Sound familiar? Can you picture the pudgy King of England in his royal clothing and a huge turkey leg in his hand? Me too. And many other people as well. Apparently, this portrait doesn’t exist. Evidence that suggests that this shared memory is indeed false is the fact that Henry VIII couldn’t have dined on turkey as it is native to North America and wasn’t even on the menu in England during his time. Still, I can clearly picture this image. How about you?
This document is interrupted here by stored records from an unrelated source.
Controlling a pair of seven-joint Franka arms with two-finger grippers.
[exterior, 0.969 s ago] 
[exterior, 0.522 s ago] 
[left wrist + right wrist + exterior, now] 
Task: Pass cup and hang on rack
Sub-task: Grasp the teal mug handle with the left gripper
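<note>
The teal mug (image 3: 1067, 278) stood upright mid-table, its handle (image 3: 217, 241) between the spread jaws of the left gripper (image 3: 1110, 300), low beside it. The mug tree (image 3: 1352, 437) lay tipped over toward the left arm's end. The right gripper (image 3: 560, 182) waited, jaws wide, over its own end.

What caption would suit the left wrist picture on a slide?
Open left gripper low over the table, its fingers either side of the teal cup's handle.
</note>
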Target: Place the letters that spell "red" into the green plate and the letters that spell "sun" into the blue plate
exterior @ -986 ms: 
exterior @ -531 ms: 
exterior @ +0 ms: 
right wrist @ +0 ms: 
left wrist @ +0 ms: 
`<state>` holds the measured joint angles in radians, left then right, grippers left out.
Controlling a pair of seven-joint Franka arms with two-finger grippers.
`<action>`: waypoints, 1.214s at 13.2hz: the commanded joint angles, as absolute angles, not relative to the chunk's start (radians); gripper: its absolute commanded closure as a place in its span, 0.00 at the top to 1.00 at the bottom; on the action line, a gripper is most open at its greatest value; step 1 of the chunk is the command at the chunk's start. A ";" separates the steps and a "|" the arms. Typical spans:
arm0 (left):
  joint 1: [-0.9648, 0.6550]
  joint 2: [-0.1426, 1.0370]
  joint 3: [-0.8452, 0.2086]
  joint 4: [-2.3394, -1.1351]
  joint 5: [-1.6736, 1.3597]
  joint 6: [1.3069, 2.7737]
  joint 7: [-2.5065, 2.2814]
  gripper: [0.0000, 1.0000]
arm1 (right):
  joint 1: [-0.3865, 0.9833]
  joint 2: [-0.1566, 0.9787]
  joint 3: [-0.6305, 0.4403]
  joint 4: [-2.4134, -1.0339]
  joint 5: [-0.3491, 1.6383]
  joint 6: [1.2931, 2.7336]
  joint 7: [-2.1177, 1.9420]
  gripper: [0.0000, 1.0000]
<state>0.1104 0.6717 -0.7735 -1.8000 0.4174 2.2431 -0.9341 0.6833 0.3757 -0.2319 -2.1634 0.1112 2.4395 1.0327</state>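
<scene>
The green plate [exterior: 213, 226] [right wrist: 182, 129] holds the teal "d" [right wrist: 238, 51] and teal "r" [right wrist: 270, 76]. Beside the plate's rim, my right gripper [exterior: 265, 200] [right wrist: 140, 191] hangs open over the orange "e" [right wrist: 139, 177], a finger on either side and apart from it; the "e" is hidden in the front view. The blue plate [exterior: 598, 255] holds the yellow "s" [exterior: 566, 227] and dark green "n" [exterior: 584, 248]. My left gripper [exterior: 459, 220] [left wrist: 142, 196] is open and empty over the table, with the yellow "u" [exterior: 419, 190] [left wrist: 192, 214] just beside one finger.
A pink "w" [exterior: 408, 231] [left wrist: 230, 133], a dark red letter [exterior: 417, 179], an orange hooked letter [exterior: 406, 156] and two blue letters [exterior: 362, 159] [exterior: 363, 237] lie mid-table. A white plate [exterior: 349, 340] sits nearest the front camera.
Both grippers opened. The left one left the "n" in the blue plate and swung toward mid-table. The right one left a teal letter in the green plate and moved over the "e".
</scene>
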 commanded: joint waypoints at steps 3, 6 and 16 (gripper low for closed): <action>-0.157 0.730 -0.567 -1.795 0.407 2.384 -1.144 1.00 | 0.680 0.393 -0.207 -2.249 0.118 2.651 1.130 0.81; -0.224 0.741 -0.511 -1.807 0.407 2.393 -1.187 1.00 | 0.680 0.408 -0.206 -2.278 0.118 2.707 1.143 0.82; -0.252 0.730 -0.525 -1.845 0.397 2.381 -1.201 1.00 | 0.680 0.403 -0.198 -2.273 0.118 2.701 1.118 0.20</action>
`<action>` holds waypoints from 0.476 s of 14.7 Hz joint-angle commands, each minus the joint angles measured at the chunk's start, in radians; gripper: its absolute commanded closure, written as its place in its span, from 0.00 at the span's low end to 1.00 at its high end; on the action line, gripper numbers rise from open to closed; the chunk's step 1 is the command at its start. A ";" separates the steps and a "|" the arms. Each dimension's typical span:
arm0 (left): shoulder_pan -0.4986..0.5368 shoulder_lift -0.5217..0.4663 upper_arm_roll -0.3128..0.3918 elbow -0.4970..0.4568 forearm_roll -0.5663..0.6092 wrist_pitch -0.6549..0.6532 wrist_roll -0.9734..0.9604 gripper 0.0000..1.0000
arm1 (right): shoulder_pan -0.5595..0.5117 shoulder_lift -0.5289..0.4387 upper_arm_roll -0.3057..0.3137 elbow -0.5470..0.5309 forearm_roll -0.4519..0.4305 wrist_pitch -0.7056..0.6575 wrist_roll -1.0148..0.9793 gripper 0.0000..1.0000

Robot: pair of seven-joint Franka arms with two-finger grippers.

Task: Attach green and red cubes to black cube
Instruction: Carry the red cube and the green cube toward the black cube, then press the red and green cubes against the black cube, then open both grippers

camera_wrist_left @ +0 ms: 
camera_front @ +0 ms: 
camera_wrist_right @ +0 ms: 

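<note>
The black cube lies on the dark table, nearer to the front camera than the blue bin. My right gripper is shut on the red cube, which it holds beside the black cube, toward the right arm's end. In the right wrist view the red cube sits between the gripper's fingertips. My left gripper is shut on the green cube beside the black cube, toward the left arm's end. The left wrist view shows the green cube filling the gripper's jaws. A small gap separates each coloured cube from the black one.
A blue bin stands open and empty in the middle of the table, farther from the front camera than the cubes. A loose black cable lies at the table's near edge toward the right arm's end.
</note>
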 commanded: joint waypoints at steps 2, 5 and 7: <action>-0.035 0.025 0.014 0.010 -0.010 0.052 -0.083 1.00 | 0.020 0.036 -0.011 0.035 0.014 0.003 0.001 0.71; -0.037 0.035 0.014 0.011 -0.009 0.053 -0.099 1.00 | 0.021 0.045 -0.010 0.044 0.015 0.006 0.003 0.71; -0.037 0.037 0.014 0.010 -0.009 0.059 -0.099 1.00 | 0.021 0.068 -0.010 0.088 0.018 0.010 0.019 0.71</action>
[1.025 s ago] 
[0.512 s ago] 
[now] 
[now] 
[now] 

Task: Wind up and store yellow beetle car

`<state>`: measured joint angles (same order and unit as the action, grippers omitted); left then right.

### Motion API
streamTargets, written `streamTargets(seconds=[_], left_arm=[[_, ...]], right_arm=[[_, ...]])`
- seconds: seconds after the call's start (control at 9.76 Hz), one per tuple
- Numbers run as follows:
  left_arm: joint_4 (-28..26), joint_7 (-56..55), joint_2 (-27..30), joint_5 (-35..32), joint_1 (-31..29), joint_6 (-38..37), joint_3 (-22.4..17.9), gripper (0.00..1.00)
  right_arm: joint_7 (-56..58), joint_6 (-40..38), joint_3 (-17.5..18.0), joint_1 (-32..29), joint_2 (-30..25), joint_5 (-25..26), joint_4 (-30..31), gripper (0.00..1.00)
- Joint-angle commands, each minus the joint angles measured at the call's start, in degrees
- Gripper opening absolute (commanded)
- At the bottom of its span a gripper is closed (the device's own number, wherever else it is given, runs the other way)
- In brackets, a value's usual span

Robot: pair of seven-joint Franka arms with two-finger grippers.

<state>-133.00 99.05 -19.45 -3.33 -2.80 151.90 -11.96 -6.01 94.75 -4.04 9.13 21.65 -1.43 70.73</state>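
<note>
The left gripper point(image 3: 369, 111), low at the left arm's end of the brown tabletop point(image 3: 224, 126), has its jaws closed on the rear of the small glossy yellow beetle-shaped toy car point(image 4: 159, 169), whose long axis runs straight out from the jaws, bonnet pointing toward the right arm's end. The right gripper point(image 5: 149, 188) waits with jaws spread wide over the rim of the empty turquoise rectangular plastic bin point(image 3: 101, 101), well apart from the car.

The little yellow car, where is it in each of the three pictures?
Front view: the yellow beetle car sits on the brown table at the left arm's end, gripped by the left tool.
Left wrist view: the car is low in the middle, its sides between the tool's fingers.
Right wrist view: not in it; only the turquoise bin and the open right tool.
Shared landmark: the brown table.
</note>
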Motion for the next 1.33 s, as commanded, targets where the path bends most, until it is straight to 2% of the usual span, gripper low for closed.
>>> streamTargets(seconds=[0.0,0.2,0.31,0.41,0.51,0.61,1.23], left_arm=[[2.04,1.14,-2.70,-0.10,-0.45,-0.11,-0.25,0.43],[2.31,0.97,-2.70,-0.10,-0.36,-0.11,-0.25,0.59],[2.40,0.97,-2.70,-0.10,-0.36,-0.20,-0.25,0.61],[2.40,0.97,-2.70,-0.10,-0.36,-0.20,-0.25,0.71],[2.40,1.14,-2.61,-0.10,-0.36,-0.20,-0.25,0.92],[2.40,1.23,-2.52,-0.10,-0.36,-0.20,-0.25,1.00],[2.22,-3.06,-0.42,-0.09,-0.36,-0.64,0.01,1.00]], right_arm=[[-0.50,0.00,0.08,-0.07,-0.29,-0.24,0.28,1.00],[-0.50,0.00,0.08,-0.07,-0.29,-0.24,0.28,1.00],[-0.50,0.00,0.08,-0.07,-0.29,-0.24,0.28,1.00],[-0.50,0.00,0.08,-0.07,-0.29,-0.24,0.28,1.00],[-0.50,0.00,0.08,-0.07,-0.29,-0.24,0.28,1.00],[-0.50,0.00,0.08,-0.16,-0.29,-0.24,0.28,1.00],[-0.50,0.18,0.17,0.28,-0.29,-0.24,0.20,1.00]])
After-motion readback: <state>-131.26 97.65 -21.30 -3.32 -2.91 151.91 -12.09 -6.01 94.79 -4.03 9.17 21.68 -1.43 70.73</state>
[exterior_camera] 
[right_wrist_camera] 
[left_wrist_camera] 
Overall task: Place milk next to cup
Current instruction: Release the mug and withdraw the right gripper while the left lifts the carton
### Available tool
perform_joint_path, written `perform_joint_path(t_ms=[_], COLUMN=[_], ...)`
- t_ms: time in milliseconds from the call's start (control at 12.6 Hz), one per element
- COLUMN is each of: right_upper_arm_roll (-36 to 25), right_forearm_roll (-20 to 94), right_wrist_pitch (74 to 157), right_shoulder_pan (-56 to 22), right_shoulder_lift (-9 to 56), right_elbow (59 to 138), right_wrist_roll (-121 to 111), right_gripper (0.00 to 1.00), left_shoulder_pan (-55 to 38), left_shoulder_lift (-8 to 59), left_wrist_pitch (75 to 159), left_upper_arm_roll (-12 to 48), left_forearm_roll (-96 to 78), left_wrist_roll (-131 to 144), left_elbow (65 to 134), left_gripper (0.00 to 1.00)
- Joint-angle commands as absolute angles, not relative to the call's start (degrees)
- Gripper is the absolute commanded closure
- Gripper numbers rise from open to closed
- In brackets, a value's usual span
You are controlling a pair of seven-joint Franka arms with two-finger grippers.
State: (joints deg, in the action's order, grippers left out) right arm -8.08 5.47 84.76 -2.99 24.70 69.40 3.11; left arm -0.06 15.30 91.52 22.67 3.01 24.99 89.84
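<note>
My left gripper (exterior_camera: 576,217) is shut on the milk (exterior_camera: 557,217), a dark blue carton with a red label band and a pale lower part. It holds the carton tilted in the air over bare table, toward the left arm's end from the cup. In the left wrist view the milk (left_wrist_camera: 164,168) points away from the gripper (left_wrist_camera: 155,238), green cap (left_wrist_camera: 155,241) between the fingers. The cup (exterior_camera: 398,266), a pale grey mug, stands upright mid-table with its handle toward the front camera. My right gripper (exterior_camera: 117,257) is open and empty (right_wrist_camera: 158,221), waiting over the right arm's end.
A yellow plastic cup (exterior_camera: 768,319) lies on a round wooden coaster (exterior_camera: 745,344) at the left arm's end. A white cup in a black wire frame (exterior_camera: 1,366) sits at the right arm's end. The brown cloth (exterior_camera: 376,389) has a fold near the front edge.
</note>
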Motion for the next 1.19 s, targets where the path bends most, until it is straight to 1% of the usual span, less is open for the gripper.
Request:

So what’s going on? Some examples can be attributed to simply not remembering correctly. As I’ve mentioned before, the human memory is a tricky thing. We have the ability to change our memories every time we think about them. For instance, some famous quotes from historical figures and movies are often misquoted. In Star Wars, Darth Vader never says, “Luke, I am your father.” But instead says, “No. I am your father.” The evil queen in Disney’s Sleeping Beauty doesn’t say, “Mirror, mirror on the wall…” but rather, “Magic mirror on the wall.” Forest Gump doesn’t say, “Life IS like a box of chocolates.” He says, “Life WAS like a box of chocolates.” Neil Armstrong, upon laying the first human foot on the moon (supposedly… a-wink) didn’t iconically say, “That’s one small step for man…” the historical quote was actually, “That’s one small step for a man…” He maintained up until his death in in 2013 (although some recall him passing in 2012) that apparently no one heard the a. And if people can get a whole quote wrong, then a few misspelled words isn’t so far fetched. The truth is, once something becomes embedded in popular culture and in what is considered “common” knowledge, it’s pretty hard to nudge it free from its common usage as fact, regardless if it is true or not. One hypothesis brought forth to explain this phenomena is the merging of two alternate dimensions. It basically goes that, for example, in one dimension (the right one… a-wink) the book series was always spelled Berenstein and then some unknown and incomprehensible force merged our dimension with some wacky one where the book series was spelled Berenstain. So why do only some remember it one way and not everybody? Well, with the merging, some of the people’s consciousness stayed here while other went over to crazy town. On the bright side of things, in the other dimension, there are thousands of people who suddenly realized that it’s spelled with an e instead of an a and after trying to explain this crazy hypothesis on their blogs, their readers will give a resounding, “Uh… nope.” Another possible explanation is what is called “glitches in the Matrix” which goes into the whole “what is reality” question. And we’ll save that for another discussion. So there are our options. Or ya’ know, time travelers and stuff. Well that’s it for me Grimerica, as always, Stay Classy.